WORK INSTRUCTIONS >>
Quote, without any change, the line that contains "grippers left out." and all lines that follow it to the end of the data below.

○ ○ ○ ○ ○ ○ ○

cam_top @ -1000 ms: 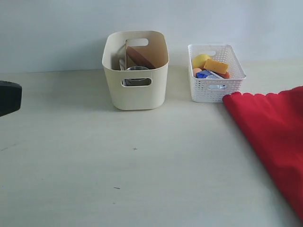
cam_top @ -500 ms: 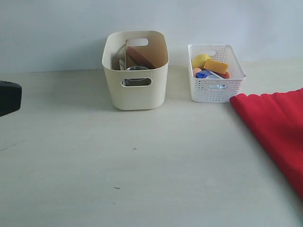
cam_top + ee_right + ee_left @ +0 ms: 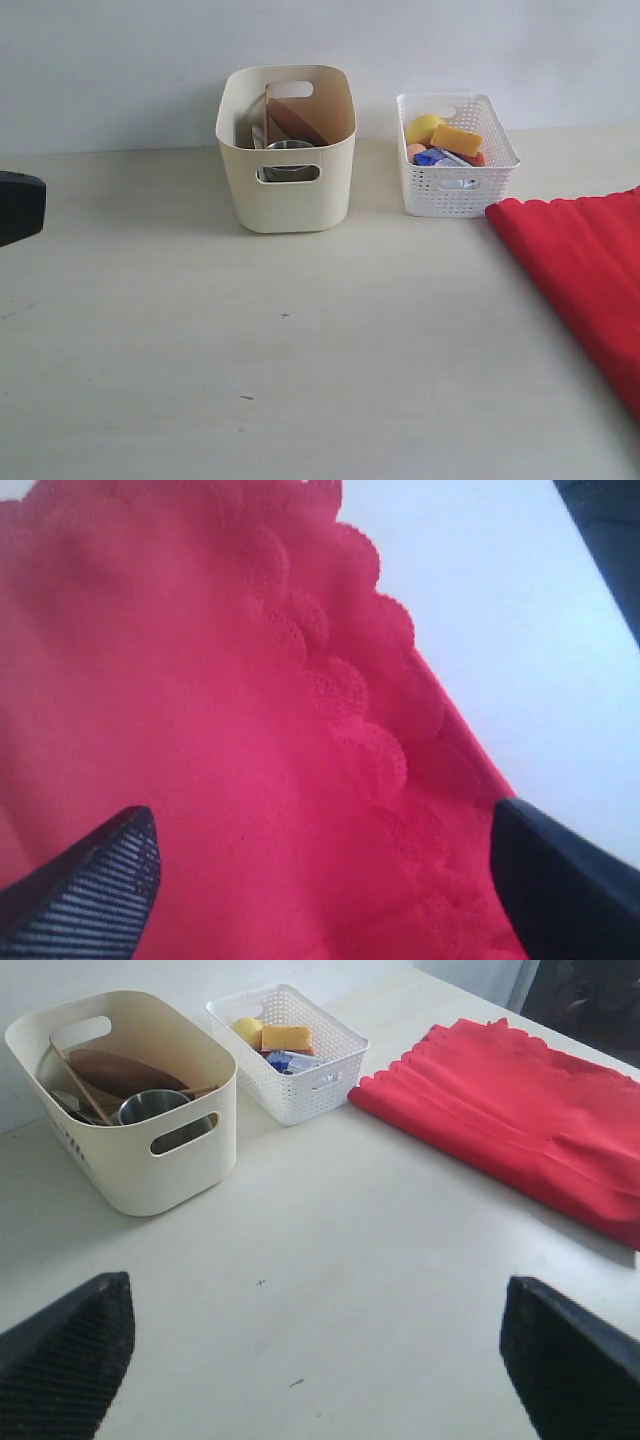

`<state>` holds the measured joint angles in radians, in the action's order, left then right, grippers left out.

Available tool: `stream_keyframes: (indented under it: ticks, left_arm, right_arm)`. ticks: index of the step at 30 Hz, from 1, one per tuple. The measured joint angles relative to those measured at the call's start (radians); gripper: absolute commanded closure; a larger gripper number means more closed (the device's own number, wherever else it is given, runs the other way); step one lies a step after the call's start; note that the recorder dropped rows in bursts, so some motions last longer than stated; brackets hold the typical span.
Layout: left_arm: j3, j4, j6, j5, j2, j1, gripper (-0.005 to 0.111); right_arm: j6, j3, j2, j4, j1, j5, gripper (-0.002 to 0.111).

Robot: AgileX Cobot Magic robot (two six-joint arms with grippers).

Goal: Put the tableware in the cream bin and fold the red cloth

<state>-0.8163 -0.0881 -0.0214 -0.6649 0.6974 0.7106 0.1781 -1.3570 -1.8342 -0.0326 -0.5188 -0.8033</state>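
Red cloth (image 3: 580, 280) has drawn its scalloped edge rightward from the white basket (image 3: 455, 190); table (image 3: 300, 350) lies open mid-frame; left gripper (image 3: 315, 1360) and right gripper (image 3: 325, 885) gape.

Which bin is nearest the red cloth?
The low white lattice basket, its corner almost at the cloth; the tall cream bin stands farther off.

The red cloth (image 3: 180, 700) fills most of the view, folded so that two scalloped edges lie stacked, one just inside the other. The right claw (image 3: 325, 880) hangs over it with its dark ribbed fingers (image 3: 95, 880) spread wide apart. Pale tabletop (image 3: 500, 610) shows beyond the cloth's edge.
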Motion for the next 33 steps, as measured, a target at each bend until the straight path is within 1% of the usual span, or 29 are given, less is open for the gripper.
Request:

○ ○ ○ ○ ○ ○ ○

SOLVED PROBLEM >>
`<state>` holds the measured joint angles in radians, in the action's order, left then right, grippers left out.

Available tool: `stream_keyframes: (indented under it: ticks, left_arm, right_arm)`. ticks: index of the step at 30 Hz, from 1, one per tuple. The measured joint angles relative to those measured at the call's start (radians); gripper: absolute commanded closure; a larger gripper number means more closed (the device's own number, wherever else it is given, runs the other way); step one lies a step after the call's start; note that the recorder dropped rows in bursts, so some motions last longer than stated; brackets hold the typical span.
Layout: left_arm: j3, j4, j6, j5, j2, j1, gripper (-0.005 to 0.111); right_arm: j6, j3, j2, j4, j1, j5, gripper (-0.002 to 0.111).

Robot: AgileX Cobot Magic robot (two six-joint arms with grippers).

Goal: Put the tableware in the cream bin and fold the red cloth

<state>-0.8163 -0.0881 -0.0214 -0.6649 0.6974 0.7106 0.1781 -1.3570 -1.8342 -0.0326 -0.5188 -0.8033</state>
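Red cloth (image 3: 580, 280) has drawn its scalloped edge rightward from the white basket (image 3: 455, 190); table (image 3: 300, 350) lies open mid-frame; left gripper (image 3: 315, 1360) and right gripper (image 3: 325, 885) gape.

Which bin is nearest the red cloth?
The low white lattice basket, its corner almost at the cloth; the tall cream bin stands farther off.

The red cloth (image 3: 180, 700) fills most of the view, folded so that two scalloped edges lie stacked, one just inside the other. The right claw (image 3: 325, 880) hangs over it with its dark ribbed fingers (image 3: 95, 880) spread wide apart. Pale tabletop (image 3: 500, 610) shows beyond the cloth's edge.
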Motion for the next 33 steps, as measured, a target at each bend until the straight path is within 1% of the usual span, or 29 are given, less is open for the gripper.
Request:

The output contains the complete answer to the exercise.